Thérèse et Isabelle,
de Violette Leduc
Thérèse et Isabelle, texte écrit par Violette Leduc en 1955 et soutenu par Simone de Beauvoir et Jean Genet, ne parut chez Gallimard que dix ans plus tard sous la forme d’un court récit dans une version expurgée puis fut réédité par la même maison en 2000 dans sa version intégrale. Déjà presque un vieux classique pour les uns, totalement ignoré des autres, il m’étonne pourtant à chaque passage glané en feuilletant l’opuscule : pas de phrase anodine, pas de mots en trop ni déplacés, de la poésie plus que de la prose. On s’attendrait à quelque mièvrerie ou quelque grivoiserie vu le sujet, deux adolescentes s’aiment et se caressent dans un pensionnat, or rien de tel. Certes leurs amours sont passionnées et vraiment elles sont racontées dans le détail mais ce détail est sublimé parfois jusqu’au mystique. On navigue à vue dans l’espace-temps métaphorique de la fusion originelle.
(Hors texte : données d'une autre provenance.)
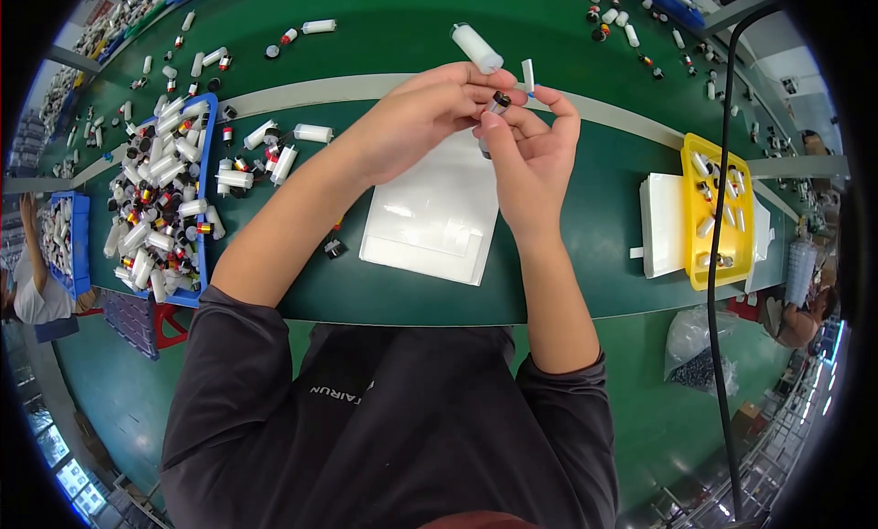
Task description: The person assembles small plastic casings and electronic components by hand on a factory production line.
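My left hand reaches across the bench with its fingers curled together. A white capped plastic cylinder sticks up from its fingertips and looks held there. Beside it, my right hand is closed, its thumb pressing a small clear cylinder with a black top. At the right index fingertip stands a thin white piece with a blue end. The fingers of both hands meet and partly hide these parts. Below the hands lies a white sheet in a clear sleeve.
A blue bin heaped with white cylinders stands at left, more of them loose beside it. At right, a yellow tray holds several pieces next to a white box. A black cable hangs at right. Scattered cylinders lie on the far green surface.
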`<state>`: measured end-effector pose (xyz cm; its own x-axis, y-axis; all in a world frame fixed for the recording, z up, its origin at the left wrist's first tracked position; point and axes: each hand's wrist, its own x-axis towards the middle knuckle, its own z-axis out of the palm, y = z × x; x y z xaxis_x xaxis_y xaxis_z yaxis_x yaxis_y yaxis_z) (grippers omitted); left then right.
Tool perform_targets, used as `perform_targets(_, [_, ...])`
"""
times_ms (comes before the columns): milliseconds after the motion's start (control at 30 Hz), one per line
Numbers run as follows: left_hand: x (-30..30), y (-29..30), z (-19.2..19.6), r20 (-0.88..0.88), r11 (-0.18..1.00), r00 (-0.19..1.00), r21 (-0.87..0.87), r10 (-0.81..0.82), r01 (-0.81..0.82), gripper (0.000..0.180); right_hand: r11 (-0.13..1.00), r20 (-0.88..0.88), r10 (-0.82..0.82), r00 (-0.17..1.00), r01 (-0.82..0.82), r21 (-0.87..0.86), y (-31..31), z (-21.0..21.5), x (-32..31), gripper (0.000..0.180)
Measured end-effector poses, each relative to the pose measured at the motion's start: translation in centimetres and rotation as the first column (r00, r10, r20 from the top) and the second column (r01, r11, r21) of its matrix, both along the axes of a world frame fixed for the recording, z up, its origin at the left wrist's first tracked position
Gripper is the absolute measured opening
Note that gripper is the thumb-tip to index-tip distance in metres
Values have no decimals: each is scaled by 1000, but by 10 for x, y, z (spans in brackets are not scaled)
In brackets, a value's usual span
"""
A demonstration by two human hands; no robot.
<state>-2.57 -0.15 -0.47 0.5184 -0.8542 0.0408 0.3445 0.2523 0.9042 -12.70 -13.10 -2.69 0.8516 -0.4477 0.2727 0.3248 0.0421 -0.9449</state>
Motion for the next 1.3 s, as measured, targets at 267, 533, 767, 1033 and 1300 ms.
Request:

« Isabelle arrivait du pays des météores, des bouleversements, des sinistres, des ravages […] Je me jetai dans ses bras. Ses lèvres cherchaient des Thérèse dans mes cheveux, dans mon cou, dans les plis de mon tablier, entre mes doigts, sur mon épaule. Que ne puis-je me reproduire mille fois et lui donner mille Thérèse. Je ne suis que moi-même. C’est trop peu. Je ne suis pas une forêt. Un brin de paille dans mes cheveux, un confetti dans les plis de mon tablier, une coccinelle entre mes doigts, un duvet dans mon cou, une cicatrice à la joue m’étofferait. Pourquoi ne suis-je pas la chevelure du saule pour sa main qui caresse mes cheveux ? […] Les lèvres se promenaient sur mes lèvres : des pétales m’époussetaient. Mon cœur battait trop haut et je voulais écouter ce scellé de douceur, ce frôlement neuf. Isabelle m’embrasse, me disais-je. Elle traçait un cercle autour de ma bouche, elle encerclait le trouble, elle mettait un baiser frais dans chaque coin, elle déposait deux notes piquées, elle revenait, elle hivernait. Mes yeux étaient gros d’étonnement sous mes paupières, la rumeur des coquillages trop vaste.»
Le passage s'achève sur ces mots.